Il ne faut pas voir de signaux négatifs envers l’économie allemande dans cette réaction des marchés obligataires. Au contraire, il s’agit plutôt d’une réaction favorable dans la perspective d’une stimulation de la croissance de l’économie allemande. Les taux à 10 ans montent non pas en raison de l’inflation mais plutôt parce que les investisseurs anticipent des taux de croissance plus élevés. A cela s’ajoute une prime de terme. Lorsqu’il y a des émissions de dette importantes, il faut aussi proposer une rémunération un peu supérieure pour attirer les investisseurs. C’est dans cette optique qu’il faut interpréter cette hausse des taux. S’il y a plus de dette mais également davantage de croissance, ce n’est pas un problème. Les Etats-Unis ont un déficit budgétaire de l’ordre de 6,5% mais ce n’est pas un problème car ils ont aussi un taux de croissance élevé, de l’ordre de 6% en valeur nominale. Ce n’est pas un sujet outre-Atlantique.
«Il ne faut pas voir de signaux négatifs envers l’économie allemande dans la réaction des marchés obligataires.»
Concernant le marché des devises, vous anticipez une dépréciation graduelle et structurelle du dollar sur le long terme: pourquoi?
En raison du risque d’une possible perte de confiance. Une partie des investisseurs chinois et japonais se détournent en partie du marché des obligations américaines. Il y a un réel mouvement de désexposition vis-à-vis des actifs américains. Outre l’aspect de l’instabilité politique ou relative aux droits de douane, il y a aussi la question de l’extra-territorialité du droit américain et qui peut inciter certains investisseurs à se défaire de leurs actifs investis aux Etats-Unis.

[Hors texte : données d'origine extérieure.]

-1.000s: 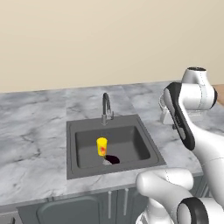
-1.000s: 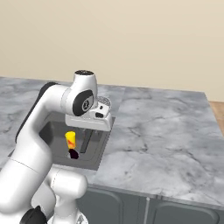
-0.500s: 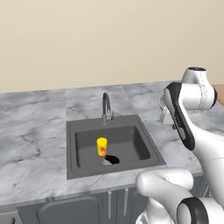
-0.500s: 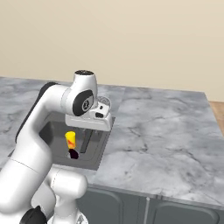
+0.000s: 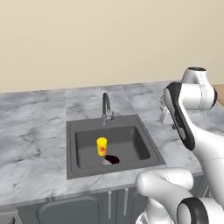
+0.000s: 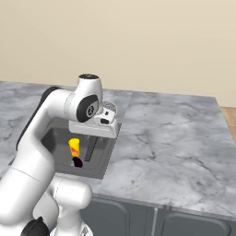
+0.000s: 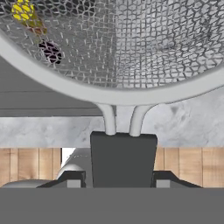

Quelle autre monnaie pourrait prendre le relais pour remplacer le dollar?
Il ne faut pas s’attendre à un remplacement du dollar comme valeur de réserve à l’international. Il y a un équilibre qui s’est construit au cours des années et il n’est pas possible de se défaire du dollar du jour au lendemain. Il y a néanmoins une évolution sur le temps long qui s’effectue, avec une recherche de diversification, qui mérite d’être observée attentivement en ce qui concerne le dollar et qui peut conduire à son affaiblissement.
Et c’est d’ailleurs ce que semble vouloir l’administration Trump - le fait d’avoir un dollar faible permet de soutenir l’économie d’exportation. Le Dollar peut baisser pour des raisons également plus structurelles. Si les Etats-Unis apparaissent comme un partenaire peu fiable à l’avenir, le billet vert en subira les conséquences, et ce malgré la posture plus attentiste de la Réserve Fédérale.